XVI. Earnings per share

Basic earnings per share is calculated by dividing the net profit or loss for the period attributable to equity shareholders by the weighted average number of equity share outstanding during the year.

Diluted earnings per share is computed using the weighted average number of equity shares and dilutive potential equity shares outstanding during the year. For the purpose of calculating diluted earnings per share, the net profit or loss for the period attributable to equity shareholders and the weighted average number of shares outstanding during the year are adjusted for the effects of all dilutive potential equity shares.

XVII. Operating Cycle

Based on the nature of products/ activities of the Company & normal time between acquisition of assets and their realization in Cash or Cash equivalent, the company has determined its operating cycleas12 months for purpose of classification of its assets&liabilities as current & non- current.

XVIII. Sundry Debtors/Loans and Advances

Sundry Debtors and Loans and advances are stated after making adequate provisions for doubtful balances.

XIX. Expenditure

Expenses are accounted on accrual basis and provision is made for all known losses and liabilities.

XX. Events Occurring after Balance sheet date

Significant events occurring after the balance sheet date have been considered in the preparation of financial statements.

XXI. Cash Flow statement

The cash flow statement is prepared under Indirect method as set out in the accounting standard-3 on Cash flow statements, whereby Profit/Loss before Extraordinary items and Tax is adjusted for the effects of transactions of no-cash nature and any deferrals or accruals of past or future cash receipts or payments. The Cash flows from operating, investing and financing activities of the company are segregated based on the available information.

XXII. Segment Reporting

The company is principally engaged in a single business segment viz: Stock Broking & Trading in Shares, & Depository Participant. Accordingly, there are no separate reportable segments as per IND AS 108 on "Segment reporting”.

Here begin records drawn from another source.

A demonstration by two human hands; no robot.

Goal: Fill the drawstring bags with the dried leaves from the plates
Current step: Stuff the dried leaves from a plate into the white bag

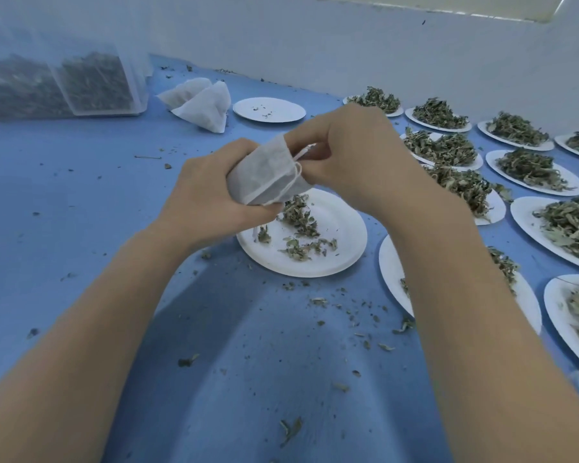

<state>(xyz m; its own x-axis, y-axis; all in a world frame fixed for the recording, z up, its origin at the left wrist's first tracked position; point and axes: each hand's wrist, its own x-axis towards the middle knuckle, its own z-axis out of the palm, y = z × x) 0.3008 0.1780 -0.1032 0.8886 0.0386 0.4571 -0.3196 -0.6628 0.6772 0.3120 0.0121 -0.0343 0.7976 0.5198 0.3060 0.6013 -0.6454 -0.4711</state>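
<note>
My left hand [208, 192] grips a white drawstring bag [264, 172] above the blue table, its mouth turned to the right. My right hand [351, 152] is at the bag's mouth, fingers curled and pinching its edge by the drawstring [296, 170]. Dark leaves show through the bag's fabric. Directly below lies a white paper plate [345, 242] with a small remainder of dried leaves [300, 218]. Several more plates heaped with dried leaves [528, 168] fill the right side.
An empty plate [281, 106] and a pile of white bags [201, 101] lie at the back. Clear plastic tubs of dried leaves [94, 83] stand at the back left. Leaf crumbs are scattered over the blue table [81, 195]. A white wall runs along the back.
</note>
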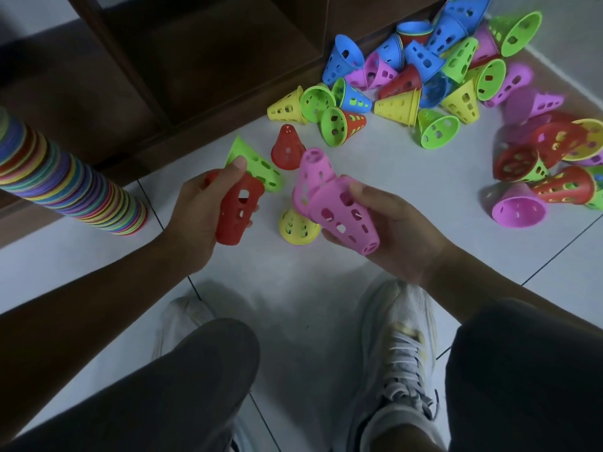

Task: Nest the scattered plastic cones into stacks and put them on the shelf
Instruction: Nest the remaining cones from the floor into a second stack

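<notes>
My left hand [199,210] grips a red cone [236,212] and a green cone [257,168] together, the thumb pressing on the green one's rim. In my right hand [388,230] are two pink cones [336,203], one pointing up and one pointing down toward me. A yellow cone [298,228] sits on the floor between my hands, and a red cone [287,146] stands upright just beyond. Several more cones in blue, green, yellow, pink and red lie scattered in a pile [434,70] at the upper right. A tall nested stack [68,184] of many-coloured cones leans at the left.
The dark wooden shelf unit [182,60] runs along the top, with open compartments at floor level. White floor tiles [385,158] lie between the pile and me. My knees and two pale sneakers [394,347] fill the bottom of the view.
</notes>
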Demonstrator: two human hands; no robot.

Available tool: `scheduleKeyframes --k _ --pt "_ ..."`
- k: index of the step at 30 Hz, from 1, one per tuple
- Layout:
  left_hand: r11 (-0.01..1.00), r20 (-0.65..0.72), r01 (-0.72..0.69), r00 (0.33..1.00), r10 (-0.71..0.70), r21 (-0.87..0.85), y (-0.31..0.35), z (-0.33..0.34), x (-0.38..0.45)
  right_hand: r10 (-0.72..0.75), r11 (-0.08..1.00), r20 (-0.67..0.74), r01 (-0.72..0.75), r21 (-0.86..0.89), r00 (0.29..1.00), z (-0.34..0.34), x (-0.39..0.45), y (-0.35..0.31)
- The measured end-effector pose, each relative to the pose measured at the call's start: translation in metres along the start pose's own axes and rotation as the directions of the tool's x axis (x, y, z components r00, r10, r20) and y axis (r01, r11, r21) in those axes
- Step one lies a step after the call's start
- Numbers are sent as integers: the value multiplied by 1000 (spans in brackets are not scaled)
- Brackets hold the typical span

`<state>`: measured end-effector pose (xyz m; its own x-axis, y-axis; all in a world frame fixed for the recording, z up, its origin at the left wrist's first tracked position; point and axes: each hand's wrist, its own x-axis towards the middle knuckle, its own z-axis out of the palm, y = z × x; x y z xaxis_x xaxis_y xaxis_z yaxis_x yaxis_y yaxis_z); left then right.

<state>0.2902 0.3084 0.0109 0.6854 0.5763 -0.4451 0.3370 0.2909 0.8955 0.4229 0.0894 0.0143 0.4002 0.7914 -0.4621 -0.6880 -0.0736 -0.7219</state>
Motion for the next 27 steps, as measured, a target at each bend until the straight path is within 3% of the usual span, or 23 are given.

Nature and purpose or reserve

(A) Securities premium

Securities premium reserve is used to record the premium on issue of shares. The reserve can be utilized only for limited purposes such as issuance of bonus shares, writing off the preliminary expenses in accordance with the provisions of the Companies Act, 2013.

(B) General reserve

Under the erstwhile Companies Act 1956, general reserve was created through an annual transfer of net income at a specified percentage in accordance with applicable regulations. Consequent to introduction of Companies Act 2013, the requirement to mandatorily transfer a specified percentage of the net profit to general reserve has been withdrawn. However, the amount previously transferred to the general reserve can be utilized only in accordance with the specific requirements of Companies Act, 2013.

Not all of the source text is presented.